BRIEF
The answer should consist of each line below that contains the word "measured".

(Beginning of GIVEN DATA)

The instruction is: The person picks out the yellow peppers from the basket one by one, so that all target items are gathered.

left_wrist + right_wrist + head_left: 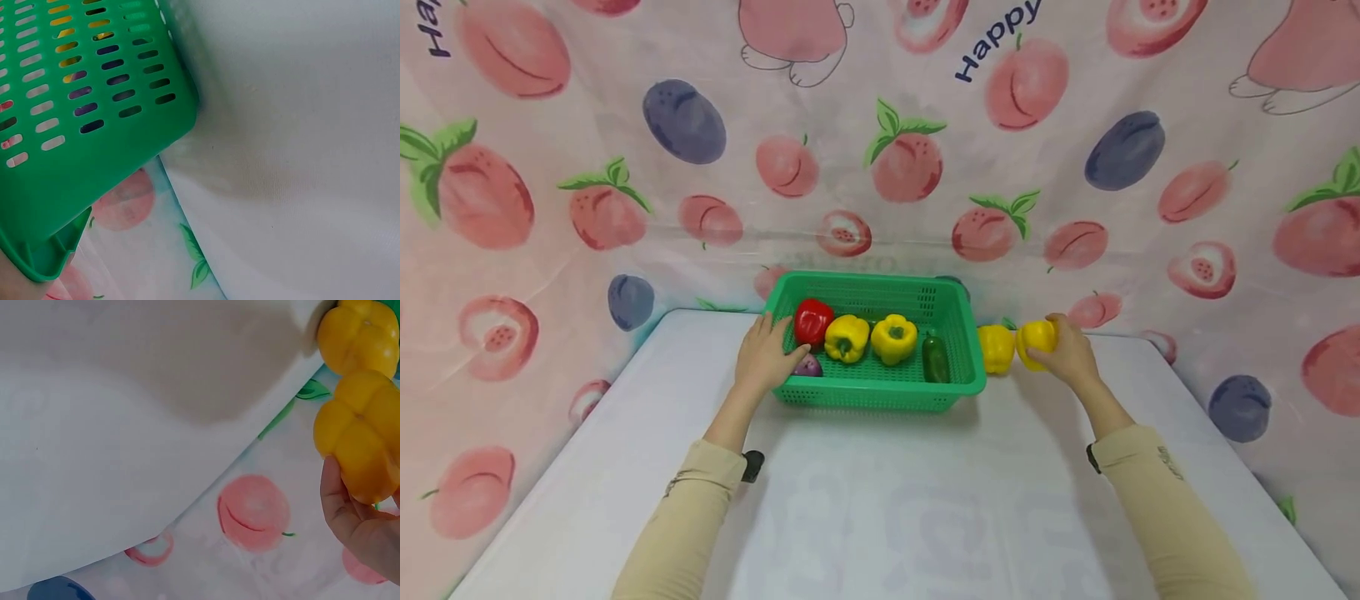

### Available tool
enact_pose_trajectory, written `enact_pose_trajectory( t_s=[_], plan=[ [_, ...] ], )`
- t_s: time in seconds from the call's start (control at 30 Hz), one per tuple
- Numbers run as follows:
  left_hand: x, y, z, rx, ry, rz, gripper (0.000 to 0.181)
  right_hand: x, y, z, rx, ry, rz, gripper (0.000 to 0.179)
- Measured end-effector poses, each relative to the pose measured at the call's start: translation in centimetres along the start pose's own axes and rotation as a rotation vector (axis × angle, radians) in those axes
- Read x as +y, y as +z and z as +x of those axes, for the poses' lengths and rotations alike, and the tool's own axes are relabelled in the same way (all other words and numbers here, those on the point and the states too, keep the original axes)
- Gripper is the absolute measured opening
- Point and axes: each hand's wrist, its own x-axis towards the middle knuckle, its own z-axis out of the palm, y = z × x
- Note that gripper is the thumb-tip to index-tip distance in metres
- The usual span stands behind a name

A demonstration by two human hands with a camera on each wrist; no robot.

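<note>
My right hand (1072, 358) grips a yellow bell pepper (1037, 345), thumb on its near side. In the right wrist view, fingers (332, 481) lie against that held pepper (362, 437). Close to its left, another yellow bell pepper (997, 350) sits beside the green basket (880, 395). My left hand (765, 354) rests at the basket's left rim, fingers extended and thumb reaching over the inside. Within the basket are a red bell pepper (813, 322), two yellow bell peppers (847, 339), a dark green cucumber-like vegetable (935, 360) and a purple item (808, 366), partly hidden by the left thumb.
The basket stands toward the back of a white table (910, 500). Behind the table hangs a fruit-print cloth (850, 100), which also runs along both sides. In the left wrist view, the slotted basket wall (94, 144) fills the upper left.
</note>
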Motion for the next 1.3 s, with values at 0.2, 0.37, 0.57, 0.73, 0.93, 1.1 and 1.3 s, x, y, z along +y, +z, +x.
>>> enact_pose_trajectory(
  t_s=[0.2,0.37,0.57,0.73,0.93,1.1,1.3],
  plan=[
    [0.0,0.0,0.0,0.009,0.000,-0.002,0.066,0.6,0.4,0.7,-0.005,0.022,-0.052,0.067],
    [0.0,0.0,-0.1,0.013,0.002,0.002,0.067,1.3,1.1,1.1,-0.002,0.067,-0.076,0.066],
    [0.0,0.1,-0.1,0.016,-0.001,-0.003,0.067,1.4,1.6,1.5,-0.015,0.126,-0.074,0.067],
    [0.1,0.0,-0.1,0.012,-0.003,-0.007,0.067,1.4,1.8,1.5,-0.037,0.146,-0.070,0.068],
    [0.1,-0.2,-0.2,0.016,-0.014,-0.007,0.066,1.6,2.3,1.9,-0.075,0.152,-0.064,0.070],
    [0.2,-0.2,-0.1,0.009,-0.014,-0.012,0.066,1.7,2.5,2.2,-0.090,0.166,-0.073,0.070],
    [0.2,-0.2,0.0,0.003,-0.017,-0.010,0.066,1.9,2.7,2.3,-0.090,0.198,-0.050,0.070]
  ],
)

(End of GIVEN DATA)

RESULT BELOW
- Measured end-effector poses, each relative to the pose measured at the call's start: translation in centimetres along the start pose's own axes and rotation as a rotation vector (axis × angle, radians) in those axes
- Gripper is the absolute measured opening

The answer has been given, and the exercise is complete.